Each line below from the line with "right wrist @" to the line with "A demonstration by" must be copied exactly, including those two, and no picture may appear in the copy.
--- Given information Enclosed Below ---
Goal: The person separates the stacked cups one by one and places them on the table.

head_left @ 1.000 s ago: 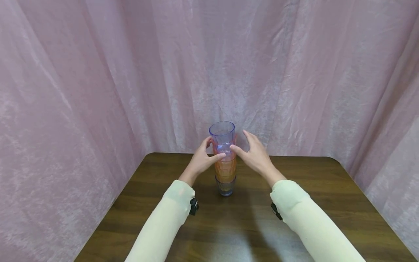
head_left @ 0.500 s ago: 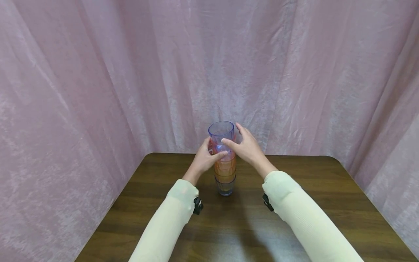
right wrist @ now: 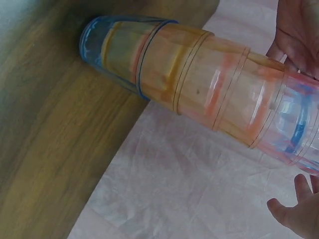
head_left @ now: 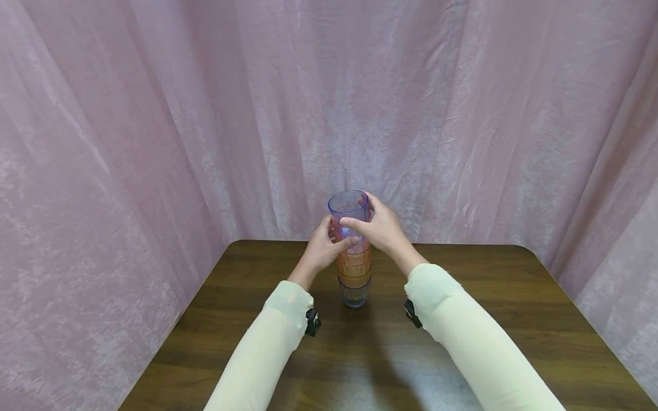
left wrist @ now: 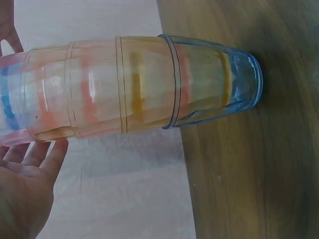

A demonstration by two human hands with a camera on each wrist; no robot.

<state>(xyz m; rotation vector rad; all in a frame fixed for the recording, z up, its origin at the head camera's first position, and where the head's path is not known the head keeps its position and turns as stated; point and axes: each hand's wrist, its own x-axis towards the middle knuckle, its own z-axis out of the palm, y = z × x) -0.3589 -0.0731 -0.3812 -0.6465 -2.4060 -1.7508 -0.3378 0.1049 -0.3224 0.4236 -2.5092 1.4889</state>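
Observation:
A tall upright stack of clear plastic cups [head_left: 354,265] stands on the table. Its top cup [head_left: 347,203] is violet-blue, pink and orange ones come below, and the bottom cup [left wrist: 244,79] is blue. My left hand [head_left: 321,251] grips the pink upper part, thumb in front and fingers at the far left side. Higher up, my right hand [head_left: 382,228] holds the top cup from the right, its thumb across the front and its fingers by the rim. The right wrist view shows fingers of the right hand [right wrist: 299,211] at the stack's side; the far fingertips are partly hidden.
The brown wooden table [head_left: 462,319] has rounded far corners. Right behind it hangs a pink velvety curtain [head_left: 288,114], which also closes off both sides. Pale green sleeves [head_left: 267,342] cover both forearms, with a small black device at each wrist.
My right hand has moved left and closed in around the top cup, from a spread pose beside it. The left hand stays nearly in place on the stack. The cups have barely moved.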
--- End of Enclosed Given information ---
### Output of the task
right wrist @ now: 
head_left @ now: 
left wrist @ now: 

A demonstration by two human hands with a camera on each wrist; no robot.

This completes the response.